:: TASK ITEM ::
From the listing below, extract every line containing "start".

:: PROVIDED DATA ::
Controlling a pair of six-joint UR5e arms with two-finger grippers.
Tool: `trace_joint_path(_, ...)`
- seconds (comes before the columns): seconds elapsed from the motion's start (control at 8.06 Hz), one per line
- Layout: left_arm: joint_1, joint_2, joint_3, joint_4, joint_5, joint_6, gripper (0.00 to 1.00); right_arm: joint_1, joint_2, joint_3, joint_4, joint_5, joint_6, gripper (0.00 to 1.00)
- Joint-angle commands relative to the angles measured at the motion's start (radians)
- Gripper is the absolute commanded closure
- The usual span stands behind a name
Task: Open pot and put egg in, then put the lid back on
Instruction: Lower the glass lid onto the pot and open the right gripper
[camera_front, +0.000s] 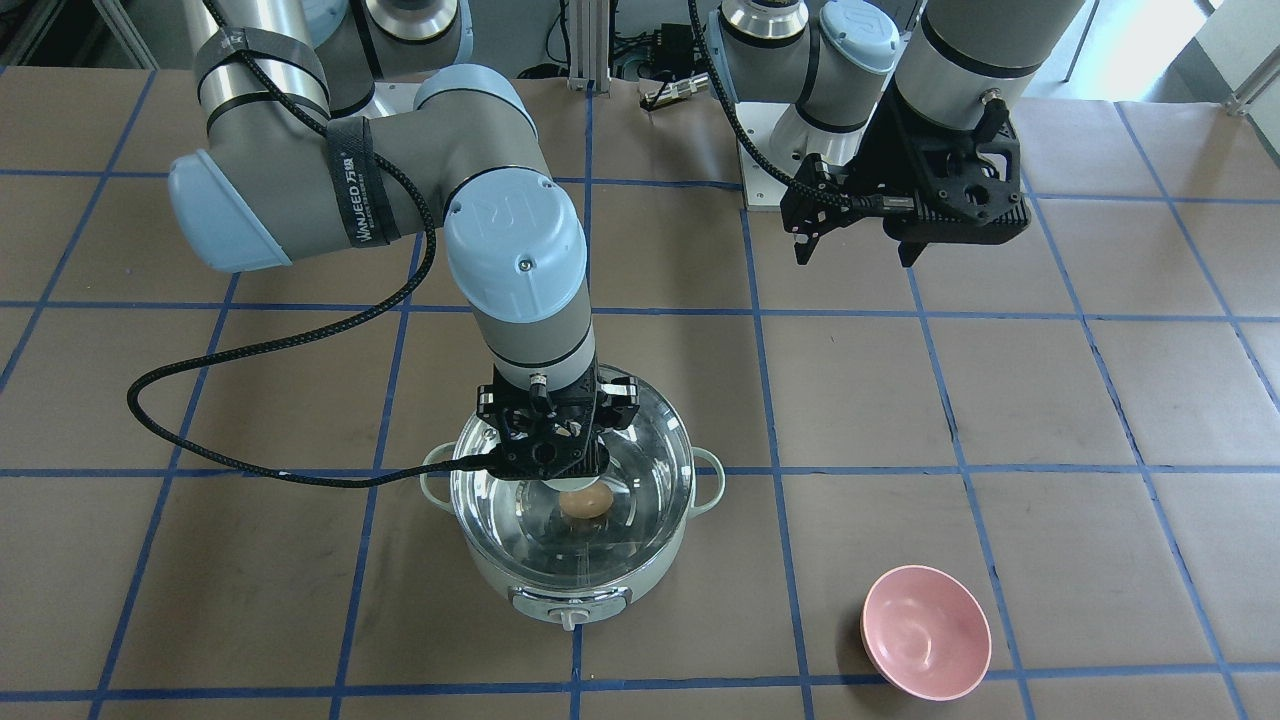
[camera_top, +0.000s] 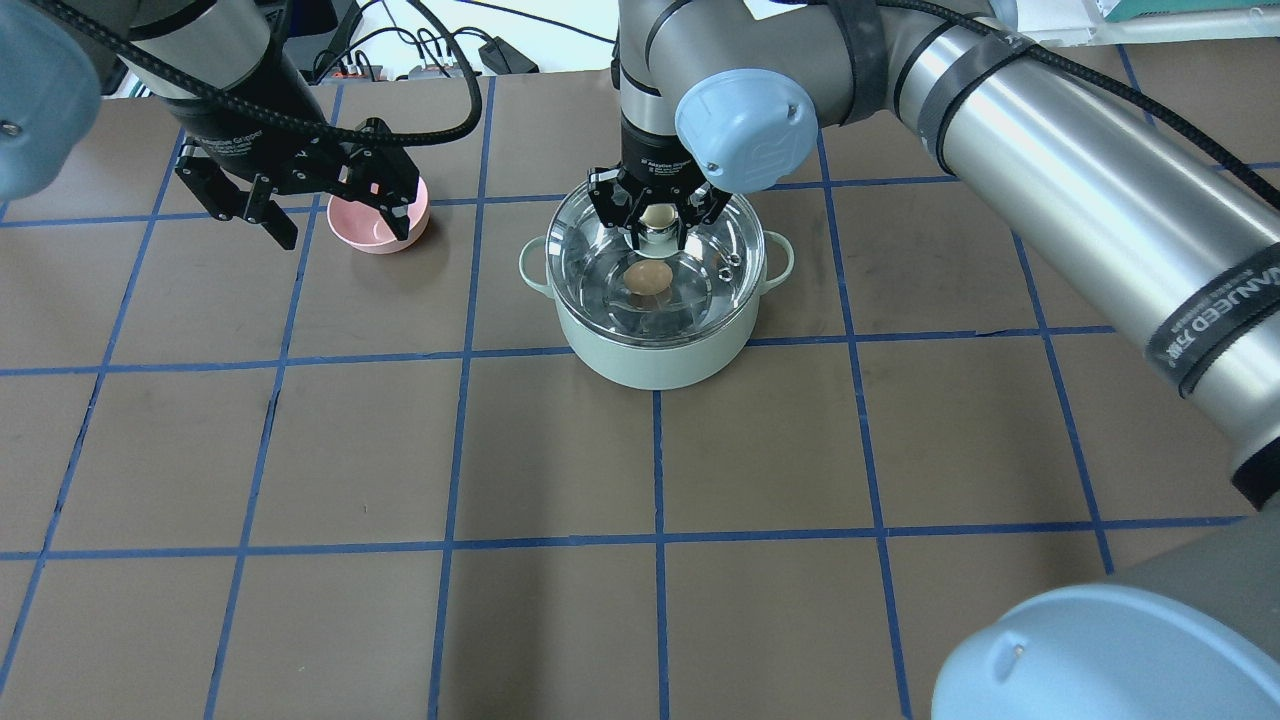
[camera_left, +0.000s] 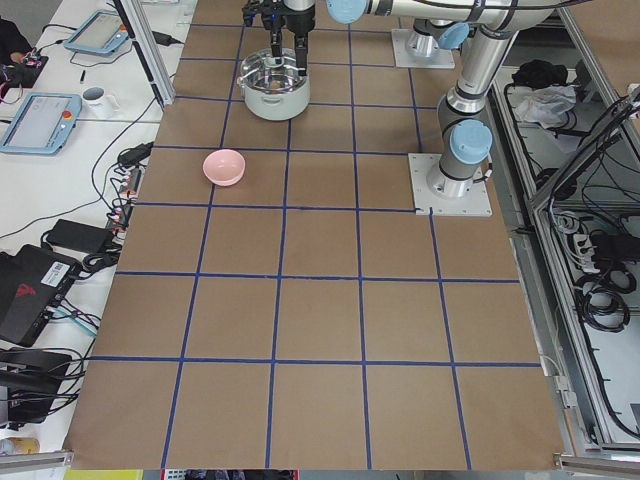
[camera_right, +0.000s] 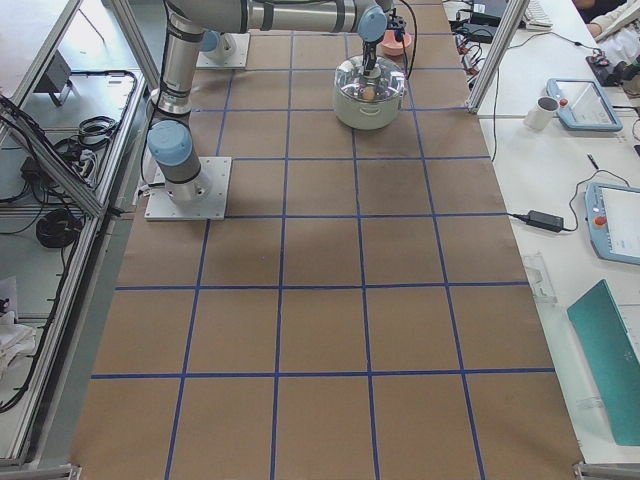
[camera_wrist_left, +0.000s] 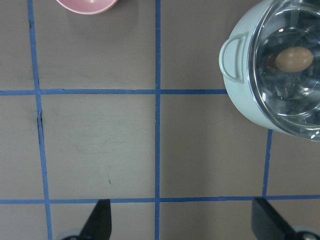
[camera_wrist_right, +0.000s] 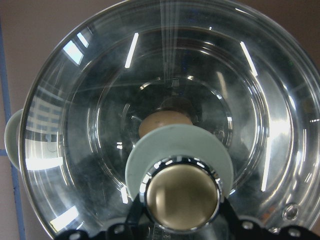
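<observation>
The mint-green pot (camera_top: 655, 365) stands mid-table, its front knob (camera_front: 570, 617) facing the operators' side. The tan egg (camera_top: 648, 279) lies on the steel bottom inside and shows through the glass in the right wrist view (camera_wrist_right: 160, 122). The clear domed lid (camera_top: 598, 262) sits over the pot's rim. My right gripper (camera_top: 657, 228) comes straight down and is shut on the lid's beige-capped knob (camera_wrist_right: 181, 196), one finger on each side. My left gripper (camera_top: 340, 225) is open and empty, held above the table to the left of the pot, which shows in its wrist view (camera_wrist_left: 240, 100).
A pink bowl (camera_front: 925, 630) sits on the table under and beyond my left gripper, apart from the pot. Blue tape lines grid the brown table cover. The right arm's cable (camera_front: 250, 350) loops over the table beside the pot.
</observation>
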Motion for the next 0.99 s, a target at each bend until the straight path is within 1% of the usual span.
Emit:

:: SOLUTION FOR THIS PROBLEM ::
- seconds (comes before the columns): seconds elapsed from the motion's start (control at 8.06 Hz), one per line
- Joint-angle commands relative to the angles measured at the motion's start (radians)

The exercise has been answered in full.